# Rojcewicz



## mimilasardine

please tell me how to pronounce the name rojcewicz.
thanks.


----------



## Brian P

It's a Polish name pronounced *roy*-tse-vich with the stress on the first syllable.


----------



## GenJen54

Hi mimi, 

Welcome to the Forums!  I've moved your thread to the "Slavic Languages" forum so people who have a better understanding of this type of pronunciation would be able to help. 

There are probably several variations of pronunciation, based upon individual languages. 

My guess, based on first site, is that it is pronounced (to an American ear) as:  roche-uh-vitz (or something fairly close).


----------



## cyanista

Brian P said:


> It's a Polish name pronounced *roy*-tse-vich with the stress on the first syllable.



I thought the stress in Polish always lies on the penultimate syllable? Well, there may be some exceptions, I suppose...


----------



## Brian P

Maybe you're right, Cyanista.  I'll ask for the correct pronunciation on the Slavic Languages Forum.


----------



## Anatoli

cyanista said:


> I thought the stress in Polish always lies on the penultimate syllable? Well, there may be some exceptions, I suppose...

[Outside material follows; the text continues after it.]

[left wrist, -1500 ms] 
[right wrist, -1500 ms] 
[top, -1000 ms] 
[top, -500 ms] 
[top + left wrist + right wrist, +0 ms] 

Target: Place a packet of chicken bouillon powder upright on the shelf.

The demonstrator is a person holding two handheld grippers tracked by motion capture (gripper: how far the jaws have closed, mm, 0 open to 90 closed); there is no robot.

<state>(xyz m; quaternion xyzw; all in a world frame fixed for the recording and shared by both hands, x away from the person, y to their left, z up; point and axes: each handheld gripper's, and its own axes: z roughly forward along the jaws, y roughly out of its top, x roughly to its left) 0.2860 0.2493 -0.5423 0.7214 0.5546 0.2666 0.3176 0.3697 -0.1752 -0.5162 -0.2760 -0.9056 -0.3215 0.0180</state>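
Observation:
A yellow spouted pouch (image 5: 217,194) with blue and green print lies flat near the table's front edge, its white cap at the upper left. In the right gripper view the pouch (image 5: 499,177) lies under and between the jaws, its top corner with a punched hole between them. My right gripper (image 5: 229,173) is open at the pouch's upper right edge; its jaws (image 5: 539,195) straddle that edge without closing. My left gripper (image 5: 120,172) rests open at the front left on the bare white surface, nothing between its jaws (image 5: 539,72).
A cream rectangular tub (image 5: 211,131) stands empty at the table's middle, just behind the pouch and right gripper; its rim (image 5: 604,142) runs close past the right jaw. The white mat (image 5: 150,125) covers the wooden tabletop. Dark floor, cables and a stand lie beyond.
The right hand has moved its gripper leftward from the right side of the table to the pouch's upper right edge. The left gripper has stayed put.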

That's correct. No exception here. Exceptions exist only for some grammatical forms (e.g. chci*e*libyśmy - chcieli -by - śmy) and not too often for *foreign* names.

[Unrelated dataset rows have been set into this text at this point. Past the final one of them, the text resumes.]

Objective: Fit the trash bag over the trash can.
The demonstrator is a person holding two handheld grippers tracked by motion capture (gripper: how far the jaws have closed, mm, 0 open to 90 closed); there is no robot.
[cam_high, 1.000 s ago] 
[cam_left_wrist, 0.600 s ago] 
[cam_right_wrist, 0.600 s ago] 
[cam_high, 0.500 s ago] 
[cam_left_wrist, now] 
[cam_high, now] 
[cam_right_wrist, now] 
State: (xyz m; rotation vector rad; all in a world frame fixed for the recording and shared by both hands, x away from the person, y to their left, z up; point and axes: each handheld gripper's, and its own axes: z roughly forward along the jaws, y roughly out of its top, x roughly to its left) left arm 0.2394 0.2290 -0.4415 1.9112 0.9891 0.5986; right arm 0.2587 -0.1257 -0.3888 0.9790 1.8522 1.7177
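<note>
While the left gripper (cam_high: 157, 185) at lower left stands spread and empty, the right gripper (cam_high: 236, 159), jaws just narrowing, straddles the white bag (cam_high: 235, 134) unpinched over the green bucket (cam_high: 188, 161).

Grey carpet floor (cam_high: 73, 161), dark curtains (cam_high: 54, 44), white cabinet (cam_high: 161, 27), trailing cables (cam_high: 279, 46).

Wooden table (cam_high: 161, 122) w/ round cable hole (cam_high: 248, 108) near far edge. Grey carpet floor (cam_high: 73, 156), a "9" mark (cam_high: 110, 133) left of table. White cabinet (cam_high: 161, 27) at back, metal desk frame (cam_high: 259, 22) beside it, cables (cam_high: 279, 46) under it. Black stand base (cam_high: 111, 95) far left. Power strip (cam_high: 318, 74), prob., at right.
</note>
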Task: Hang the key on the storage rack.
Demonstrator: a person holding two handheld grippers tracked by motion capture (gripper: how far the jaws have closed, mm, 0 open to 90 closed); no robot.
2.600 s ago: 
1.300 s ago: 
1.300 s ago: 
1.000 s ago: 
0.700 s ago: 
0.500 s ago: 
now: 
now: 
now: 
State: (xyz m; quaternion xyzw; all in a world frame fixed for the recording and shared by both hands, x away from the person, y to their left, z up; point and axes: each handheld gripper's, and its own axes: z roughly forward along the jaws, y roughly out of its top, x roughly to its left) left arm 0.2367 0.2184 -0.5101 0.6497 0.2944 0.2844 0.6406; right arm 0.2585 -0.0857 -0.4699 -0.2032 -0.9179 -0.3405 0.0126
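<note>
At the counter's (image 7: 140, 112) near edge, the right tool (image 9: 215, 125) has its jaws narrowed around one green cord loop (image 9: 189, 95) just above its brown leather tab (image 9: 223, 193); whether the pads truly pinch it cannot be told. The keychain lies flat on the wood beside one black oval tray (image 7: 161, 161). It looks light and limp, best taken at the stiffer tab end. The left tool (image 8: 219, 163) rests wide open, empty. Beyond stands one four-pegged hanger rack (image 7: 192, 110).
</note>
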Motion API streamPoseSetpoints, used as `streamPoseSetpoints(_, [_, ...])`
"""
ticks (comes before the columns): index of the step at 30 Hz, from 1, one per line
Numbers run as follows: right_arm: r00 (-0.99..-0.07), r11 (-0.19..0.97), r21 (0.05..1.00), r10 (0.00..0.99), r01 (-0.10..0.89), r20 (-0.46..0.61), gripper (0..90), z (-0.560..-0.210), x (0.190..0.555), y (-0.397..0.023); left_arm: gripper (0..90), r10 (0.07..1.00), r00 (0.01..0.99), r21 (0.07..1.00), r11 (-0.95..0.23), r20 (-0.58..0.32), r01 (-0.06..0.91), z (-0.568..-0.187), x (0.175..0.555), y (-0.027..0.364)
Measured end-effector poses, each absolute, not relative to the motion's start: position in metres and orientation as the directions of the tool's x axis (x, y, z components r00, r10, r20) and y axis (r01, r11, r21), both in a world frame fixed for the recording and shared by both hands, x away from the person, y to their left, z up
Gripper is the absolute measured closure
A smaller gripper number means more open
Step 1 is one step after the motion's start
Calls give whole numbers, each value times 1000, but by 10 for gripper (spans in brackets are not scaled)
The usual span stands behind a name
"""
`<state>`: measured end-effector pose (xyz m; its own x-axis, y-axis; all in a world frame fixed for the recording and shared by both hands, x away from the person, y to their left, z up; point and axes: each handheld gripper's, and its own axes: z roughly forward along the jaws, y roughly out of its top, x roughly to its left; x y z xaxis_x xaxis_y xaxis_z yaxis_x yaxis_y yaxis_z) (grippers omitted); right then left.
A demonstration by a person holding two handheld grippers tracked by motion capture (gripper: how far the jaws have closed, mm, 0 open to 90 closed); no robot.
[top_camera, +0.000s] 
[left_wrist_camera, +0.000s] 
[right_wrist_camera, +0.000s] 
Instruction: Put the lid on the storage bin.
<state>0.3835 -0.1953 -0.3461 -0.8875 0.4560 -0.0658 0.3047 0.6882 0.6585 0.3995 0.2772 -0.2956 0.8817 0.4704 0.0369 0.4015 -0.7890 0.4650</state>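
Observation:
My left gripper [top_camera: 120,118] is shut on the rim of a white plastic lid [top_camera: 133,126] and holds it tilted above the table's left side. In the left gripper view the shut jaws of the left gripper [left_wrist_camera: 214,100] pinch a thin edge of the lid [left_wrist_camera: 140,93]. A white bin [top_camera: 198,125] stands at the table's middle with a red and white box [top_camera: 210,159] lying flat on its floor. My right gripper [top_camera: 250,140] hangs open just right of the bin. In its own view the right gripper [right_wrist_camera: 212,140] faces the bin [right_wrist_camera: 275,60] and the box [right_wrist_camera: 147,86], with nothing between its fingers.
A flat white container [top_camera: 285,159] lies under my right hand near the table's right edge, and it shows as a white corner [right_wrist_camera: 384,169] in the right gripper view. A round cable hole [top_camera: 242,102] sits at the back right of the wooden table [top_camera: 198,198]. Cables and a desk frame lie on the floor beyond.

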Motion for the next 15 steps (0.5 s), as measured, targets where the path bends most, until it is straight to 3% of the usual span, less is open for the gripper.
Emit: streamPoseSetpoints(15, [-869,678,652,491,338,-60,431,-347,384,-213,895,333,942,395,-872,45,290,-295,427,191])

It's Rojc*e*wicz (roy-*tse*-vich)


----------



## Brian P

Anatoli said:


> That's correct. No exception here. Exceptions exist only for some grammatical forms (e.g. chci*e*libyśmy - chcieli -by - śmy) and not too often for *foreign* names.
> 
> It's Rojc*e*wicz (roy-*tse*-vich)


 
Masz racją, Anatoli. Dziękuję bardzo!


----------



## Anatoli

Brian P said:


> Masz rację, Anatoli. Dziękuję bardzo!


Proszę

My spoken Polish is very rusty.


----------



## Brian P

My Polish too is very rusty, Anatoli, but I seem to recall that feminine nouns ending in "a" change to ą in the accusative so I think that _Masz racją _(literally, "you have the right")is correct. _ Polaki gdzie jestscie?_


----------



## jazyk

Racją is instrumental.  Rację is accusative.


----------



## Anatoli

Brian P said:


> My Polish too is very rusty, Anatoli, but I seem to recall that feminine nouns ending in "a" change to ą in the accusative so I think that _Masz racją _(literally, "you have the right")is correct. _ Polaki gdzie jestscie?_


Masz racię (accusative)
Polacy, gdzie jesteście?


----------



## Brian P

Dziękuję bardzo za poprawi, Anatoli. Moj polski nie jest tylko zardzewiały, jest g----! 

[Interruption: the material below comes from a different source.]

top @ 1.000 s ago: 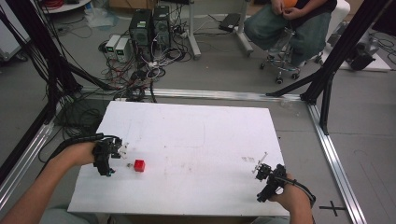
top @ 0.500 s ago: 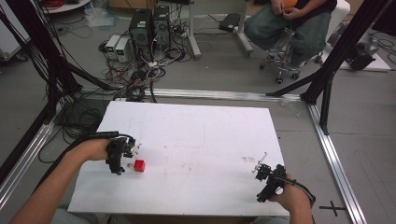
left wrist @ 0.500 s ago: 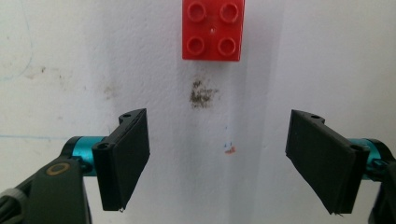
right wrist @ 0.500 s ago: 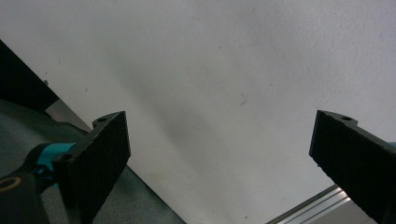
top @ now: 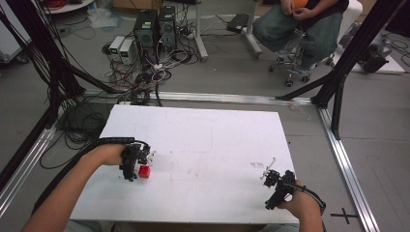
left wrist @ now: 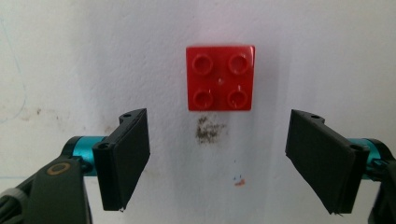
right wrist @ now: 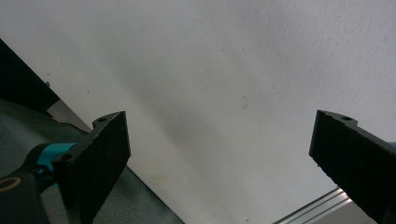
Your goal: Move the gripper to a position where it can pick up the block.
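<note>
A small red brick [top: 144,171] with four studs lies on the white table [top: 208,140], left of centre near the front. My left gripper [top: 133,162] hovers right beside and over it, held by a hand coming from the lower left. In the left gripper view the red brick [left wrist: 220,78] sits just beyond the open left gripper [left wrist: 217,149], centred between the jaws and untouched. My right gripper [top: 274,185] rests near the table's front right corner. It is open in the right gripper view [right wrist: 219,154], with bare table between the jaws.
A dark smudge [left wrist: 208,130] marks the table just short of the brick. Metal frame rails [top: 338,145] border the table. Computers and tangled cables [top: 145,38] lie on the floor beyond the far edge. A seated person [top: 300,24] is at the far right.
My left gripper has moved right and slightly forward, from left of the red brick to directly over it. The right gripper and the brick have stayed put.
</note>
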Motion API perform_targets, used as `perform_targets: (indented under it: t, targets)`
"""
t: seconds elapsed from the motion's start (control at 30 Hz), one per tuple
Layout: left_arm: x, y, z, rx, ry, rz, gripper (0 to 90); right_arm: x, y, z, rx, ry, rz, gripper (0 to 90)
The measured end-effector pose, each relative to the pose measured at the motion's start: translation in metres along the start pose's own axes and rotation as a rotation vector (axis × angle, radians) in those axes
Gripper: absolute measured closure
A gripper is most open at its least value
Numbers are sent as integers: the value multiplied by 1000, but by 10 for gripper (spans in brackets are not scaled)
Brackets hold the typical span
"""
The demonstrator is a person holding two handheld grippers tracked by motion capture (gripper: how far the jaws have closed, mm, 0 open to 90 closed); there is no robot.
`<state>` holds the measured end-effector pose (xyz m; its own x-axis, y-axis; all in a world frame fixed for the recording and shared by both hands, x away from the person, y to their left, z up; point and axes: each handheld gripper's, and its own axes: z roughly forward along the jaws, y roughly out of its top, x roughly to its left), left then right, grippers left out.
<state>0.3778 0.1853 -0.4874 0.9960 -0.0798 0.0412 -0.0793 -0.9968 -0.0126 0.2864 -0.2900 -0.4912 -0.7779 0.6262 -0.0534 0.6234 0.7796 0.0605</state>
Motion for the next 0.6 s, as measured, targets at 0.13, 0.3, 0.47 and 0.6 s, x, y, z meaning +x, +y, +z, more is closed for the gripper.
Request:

Or as they say in Oz, Good on yer mate!


----------



## Anatoli

No worries, mate!


----------



## janek

Brian P said:


> Dziękuję bardzo za poprawki, Anatoli. Mój polski nie jest tylko zardzewiały, jest g----!
> 
> Or as they say in Oz, Good on yer mate!


 
 

I'm impressed anyway.


----------



## Little_Me

janek said:


> I'm impressed anyway.



Oh yes, so am I! And once more about name Rojcewicz: definitely the stress is put on the second syllable, so: Roy-*tse*-vitch, trust me
Pozdrawiam!


----------